### What the task requires
Would you output the whole of the data exactly?

### Given data
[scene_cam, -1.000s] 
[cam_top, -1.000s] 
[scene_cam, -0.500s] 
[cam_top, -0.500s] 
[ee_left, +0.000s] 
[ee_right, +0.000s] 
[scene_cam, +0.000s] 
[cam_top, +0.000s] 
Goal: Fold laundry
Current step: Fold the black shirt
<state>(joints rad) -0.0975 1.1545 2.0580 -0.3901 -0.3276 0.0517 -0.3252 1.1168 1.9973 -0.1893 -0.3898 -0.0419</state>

### Solution to this problem
[scene_cam, -1.000s] 
[cam_top, -1.000s] 
[scene_cam, -0.500s] 
[cam_top, -0.500s] 
[ee_left, +0.000s] 
[ee_right, +0.000s] 
[scene_cam, +0.000s] 
[cam_top, +0.000s] 
Goal: Fold laundry
Current step: Fold the black shirt
<state>(joints rad) -0.0975 1.1545 2.0580 -0.3901 -0.3276 0.0517 -0.3252 1.1168 1.9973 -0.1893 -0.3898 -0.0419</state>

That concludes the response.